Problem Set 5: Simplified MapReduce

Due April 14, 2009 - 11:59PM


Note: Don't change the mli files!

Updates/Corrections

March 30: We have changed the build system for workers. First, Program.run no longer runs asynchronously, and instead blocks until the program terminates. Mappers/Reducers no longer obtain their input using stdin, and instead use Program.get_input() Similarly, when the mapper/reducer has finished constructing its list of outputs, it now "returns" them using Program.set_output results. Lastly, shared data is now accessed using Program.get_shared_data(). We have updated the mapper and reducer for word count.

Windows imposes a limit on the number of connections a socket can accept at too low a number for this assignment. Additionally, sockets are kept alive too long after being closed. Therefore, we have included two registry fixes for this, that you can add by simply running socket_fixes.reg. You should backup your registry before doing this.

Obtaining a channel from a socket using Unix.in_channel_of_descr functions differently in Windows when compared to Linux/OS X. With Linux/OS X, when you close the channel, the socket is closed as well. However, when you close the channel in Windows, you must still close the socket. Therefore, whenever you close a channel, but still want to use the socket (for example, in Worker.handle_request) you should add the following code:

let inp = Unix.in_channel_of_descr socket in
...
  if Sys.os_type = "Win32" then close_in_noerr inp else ()

A new release has been posted to CMS. If you have already started work, then please just copy the files over your current working directory, with the exception of the files that you have modified (master/controller.ml, worker/worker.ml, master/master.ml, shared/hashtable.ml). Then, for worker/worker.ml, copy over the new default_includes variable. Lastly, if worker builds fail and you are running Linux/OS X, you may need to update the variable ocaml_lib_dir in worker/program.ml to point to your OCaml lib directory.

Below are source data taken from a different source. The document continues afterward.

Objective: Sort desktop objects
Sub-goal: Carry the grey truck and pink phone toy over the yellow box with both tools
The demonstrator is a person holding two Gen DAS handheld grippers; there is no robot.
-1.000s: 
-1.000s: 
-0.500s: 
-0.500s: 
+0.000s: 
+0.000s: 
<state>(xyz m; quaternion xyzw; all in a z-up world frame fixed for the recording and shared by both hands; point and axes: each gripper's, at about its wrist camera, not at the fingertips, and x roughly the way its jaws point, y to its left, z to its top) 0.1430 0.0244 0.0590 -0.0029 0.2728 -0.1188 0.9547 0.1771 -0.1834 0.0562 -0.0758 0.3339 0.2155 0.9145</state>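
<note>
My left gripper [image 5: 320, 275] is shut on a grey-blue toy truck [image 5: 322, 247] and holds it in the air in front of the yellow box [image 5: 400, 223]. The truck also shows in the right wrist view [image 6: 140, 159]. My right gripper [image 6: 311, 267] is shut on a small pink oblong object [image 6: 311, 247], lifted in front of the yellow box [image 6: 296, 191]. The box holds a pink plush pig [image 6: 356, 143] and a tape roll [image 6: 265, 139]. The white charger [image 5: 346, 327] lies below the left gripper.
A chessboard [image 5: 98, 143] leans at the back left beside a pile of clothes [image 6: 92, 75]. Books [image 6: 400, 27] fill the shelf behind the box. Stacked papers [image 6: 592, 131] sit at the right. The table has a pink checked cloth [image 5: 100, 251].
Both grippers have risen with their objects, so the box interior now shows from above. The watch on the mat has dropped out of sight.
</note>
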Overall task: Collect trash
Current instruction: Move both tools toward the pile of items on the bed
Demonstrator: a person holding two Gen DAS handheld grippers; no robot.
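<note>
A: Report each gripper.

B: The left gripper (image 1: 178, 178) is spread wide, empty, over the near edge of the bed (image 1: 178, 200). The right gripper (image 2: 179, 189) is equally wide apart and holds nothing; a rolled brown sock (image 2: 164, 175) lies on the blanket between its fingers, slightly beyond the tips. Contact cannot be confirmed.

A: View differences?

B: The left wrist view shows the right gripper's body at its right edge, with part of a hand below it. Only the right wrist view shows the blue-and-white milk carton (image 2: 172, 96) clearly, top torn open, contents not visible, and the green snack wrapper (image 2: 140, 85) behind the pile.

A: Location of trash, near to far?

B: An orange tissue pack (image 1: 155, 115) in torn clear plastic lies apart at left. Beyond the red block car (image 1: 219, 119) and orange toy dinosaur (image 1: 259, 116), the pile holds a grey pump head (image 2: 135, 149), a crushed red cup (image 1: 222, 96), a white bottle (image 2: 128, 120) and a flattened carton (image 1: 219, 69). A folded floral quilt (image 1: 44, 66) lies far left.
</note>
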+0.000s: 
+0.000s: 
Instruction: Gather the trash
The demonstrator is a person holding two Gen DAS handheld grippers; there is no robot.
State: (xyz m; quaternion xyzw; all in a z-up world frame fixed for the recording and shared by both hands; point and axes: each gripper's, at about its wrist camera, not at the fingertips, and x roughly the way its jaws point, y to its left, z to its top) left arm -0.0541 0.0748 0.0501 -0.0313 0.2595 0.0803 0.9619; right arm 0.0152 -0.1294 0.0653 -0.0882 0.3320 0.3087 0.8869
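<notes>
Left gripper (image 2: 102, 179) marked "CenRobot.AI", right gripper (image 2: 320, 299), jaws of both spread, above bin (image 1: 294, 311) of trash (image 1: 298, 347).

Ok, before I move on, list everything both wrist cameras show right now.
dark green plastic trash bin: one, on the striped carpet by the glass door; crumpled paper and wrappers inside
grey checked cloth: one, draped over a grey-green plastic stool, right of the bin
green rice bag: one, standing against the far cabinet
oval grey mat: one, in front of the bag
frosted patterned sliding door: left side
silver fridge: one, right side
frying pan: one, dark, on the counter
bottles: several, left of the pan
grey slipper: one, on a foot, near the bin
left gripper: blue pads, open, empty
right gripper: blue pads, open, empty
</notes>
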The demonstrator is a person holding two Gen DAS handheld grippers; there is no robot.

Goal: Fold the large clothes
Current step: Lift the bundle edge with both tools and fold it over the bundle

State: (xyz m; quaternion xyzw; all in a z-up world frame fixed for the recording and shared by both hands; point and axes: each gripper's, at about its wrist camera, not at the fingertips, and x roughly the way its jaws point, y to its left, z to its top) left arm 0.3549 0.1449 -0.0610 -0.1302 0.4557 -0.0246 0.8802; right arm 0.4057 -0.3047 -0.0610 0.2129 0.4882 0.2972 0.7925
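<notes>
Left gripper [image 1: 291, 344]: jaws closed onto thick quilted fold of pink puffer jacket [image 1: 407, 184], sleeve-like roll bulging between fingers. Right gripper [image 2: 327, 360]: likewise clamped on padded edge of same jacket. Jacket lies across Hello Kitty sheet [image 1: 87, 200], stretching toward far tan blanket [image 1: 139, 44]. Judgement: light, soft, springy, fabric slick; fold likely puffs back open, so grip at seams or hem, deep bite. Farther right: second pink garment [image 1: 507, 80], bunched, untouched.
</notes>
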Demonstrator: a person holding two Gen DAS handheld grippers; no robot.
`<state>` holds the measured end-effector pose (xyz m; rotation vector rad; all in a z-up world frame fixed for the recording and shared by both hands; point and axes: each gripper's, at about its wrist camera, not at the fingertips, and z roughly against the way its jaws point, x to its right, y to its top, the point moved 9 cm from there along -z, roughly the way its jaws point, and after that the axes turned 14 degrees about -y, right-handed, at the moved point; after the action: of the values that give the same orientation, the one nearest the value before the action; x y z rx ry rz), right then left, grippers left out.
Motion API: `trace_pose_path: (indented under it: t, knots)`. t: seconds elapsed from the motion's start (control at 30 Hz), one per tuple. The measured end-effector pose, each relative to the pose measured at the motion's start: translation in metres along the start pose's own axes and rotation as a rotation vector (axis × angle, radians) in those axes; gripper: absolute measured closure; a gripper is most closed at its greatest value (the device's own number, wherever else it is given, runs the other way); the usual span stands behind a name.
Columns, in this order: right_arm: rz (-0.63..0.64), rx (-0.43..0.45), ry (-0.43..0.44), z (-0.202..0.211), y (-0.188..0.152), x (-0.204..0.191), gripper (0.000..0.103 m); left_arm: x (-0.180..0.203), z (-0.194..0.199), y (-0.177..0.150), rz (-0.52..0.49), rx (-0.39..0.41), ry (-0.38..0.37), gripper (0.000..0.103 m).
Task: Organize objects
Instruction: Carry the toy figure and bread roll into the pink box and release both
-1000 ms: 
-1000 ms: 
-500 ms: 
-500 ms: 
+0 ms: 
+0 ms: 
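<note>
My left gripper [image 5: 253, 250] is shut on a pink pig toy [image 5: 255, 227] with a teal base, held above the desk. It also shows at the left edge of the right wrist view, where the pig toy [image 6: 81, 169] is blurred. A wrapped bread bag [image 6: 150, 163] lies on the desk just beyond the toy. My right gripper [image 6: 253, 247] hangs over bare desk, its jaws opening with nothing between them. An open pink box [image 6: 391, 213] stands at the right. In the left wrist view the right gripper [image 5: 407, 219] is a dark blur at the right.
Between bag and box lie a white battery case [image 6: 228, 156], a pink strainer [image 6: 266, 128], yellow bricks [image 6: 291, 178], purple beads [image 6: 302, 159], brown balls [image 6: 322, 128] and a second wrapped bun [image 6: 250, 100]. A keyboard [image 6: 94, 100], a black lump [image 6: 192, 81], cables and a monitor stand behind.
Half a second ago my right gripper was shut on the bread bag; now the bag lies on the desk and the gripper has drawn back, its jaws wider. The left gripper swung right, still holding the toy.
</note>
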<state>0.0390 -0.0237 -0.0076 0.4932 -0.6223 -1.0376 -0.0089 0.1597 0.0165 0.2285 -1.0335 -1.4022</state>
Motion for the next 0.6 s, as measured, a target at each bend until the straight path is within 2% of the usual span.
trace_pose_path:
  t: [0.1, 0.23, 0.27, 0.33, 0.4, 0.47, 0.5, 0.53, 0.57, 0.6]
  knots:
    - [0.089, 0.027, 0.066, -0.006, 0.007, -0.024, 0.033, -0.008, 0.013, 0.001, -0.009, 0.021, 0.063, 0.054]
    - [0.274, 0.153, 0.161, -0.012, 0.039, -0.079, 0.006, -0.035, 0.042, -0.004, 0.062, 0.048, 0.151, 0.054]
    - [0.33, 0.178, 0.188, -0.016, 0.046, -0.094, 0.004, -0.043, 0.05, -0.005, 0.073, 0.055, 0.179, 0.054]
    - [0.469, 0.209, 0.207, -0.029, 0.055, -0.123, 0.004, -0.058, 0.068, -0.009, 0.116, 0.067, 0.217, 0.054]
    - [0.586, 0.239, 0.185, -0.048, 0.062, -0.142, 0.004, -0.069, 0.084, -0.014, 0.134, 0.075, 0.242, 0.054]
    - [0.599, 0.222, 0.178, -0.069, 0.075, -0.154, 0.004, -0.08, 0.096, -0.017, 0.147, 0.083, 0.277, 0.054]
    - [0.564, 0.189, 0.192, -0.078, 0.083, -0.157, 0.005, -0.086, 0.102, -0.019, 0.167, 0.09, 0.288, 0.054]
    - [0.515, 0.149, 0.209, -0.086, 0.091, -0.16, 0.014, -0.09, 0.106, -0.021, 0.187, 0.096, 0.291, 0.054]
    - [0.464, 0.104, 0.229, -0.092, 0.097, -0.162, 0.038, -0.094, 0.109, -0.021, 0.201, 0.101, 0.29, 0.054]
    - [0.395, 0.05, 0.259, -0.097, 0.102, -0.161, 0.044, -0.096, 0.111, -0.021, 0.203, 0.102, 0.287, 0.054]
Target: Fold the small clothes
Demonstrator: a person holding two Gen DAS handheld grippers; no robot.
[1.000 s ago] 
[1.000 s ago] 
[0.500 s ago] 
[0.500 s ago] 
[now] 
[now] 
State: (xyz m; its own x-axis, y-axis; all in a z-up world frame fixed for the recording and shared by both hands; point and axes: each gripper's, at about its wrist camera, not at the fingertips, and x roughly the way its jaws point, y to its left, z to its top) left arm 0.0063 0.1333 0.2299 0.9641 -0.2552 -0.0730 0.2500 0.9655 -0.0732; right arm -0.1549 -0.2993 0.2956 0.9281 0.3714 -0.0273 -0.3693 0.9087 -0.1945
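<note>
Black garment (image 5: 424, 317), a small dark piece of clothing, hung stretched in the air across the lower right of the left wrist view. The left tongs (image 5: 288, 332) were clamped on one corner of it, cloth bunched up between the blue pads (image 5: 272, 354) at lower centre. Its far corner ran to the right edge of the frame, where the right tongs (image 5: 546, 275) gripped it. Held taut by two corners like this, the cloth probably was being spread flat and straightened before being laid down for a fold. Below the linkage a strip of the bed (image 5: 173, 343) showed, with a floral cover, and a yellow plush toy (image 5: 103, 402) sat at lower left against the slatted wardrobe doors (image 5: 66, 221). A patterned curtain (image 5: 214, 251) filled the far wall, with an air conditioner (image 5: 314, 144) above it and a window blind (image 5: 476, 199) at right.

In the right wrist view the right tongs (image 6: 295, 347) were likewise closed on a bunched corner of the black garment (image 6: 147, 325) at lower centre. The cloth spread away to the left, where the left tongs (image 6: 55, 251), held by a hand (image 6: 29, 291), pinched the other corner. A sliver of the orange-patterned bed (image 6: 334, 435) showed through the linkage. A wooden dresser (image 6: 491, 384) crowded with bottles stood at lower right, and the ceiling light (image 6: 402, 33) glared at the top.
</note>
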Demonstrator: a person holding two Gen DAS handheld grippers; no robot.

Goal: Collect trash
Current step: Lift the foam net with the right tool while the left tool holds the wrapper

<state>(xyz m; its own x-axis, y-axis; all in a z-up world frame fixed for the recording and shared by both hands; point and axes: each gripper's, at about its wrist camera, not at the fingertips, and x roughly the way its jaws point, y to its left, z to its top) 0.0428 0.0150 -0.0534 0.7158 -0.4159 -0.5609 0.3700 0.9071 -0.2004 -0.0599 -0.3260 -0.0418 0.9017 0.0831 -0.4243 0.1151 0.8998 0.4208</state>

Part 1: Simplified MapReduce (45 points)

Overview

In this problem set, you will be implementing a simplified version of Google's MapReduce. Prior to starting this problem set, you should read the short whitepaper to familiarize yourself with the basic MapReduce architecture. This writeup will assume that you have read sections 1 - 3.1 of the whitepaper.

Map and Reduce Functions

The map and reduce functions can be defined by the following OCaml syntax:

val map : 'a -> 'b -> ('c * 'd) list  
val reduce : 'c -> 'd list -> 'e list

However, note that in the messaging protocol defined in shared/protocol.ml we only allow for the transmission of strings. Therefore, you must utilize OCaml's built-in marshalling and unmarshalling to transmit values of different types. (See below for more thorough explanation).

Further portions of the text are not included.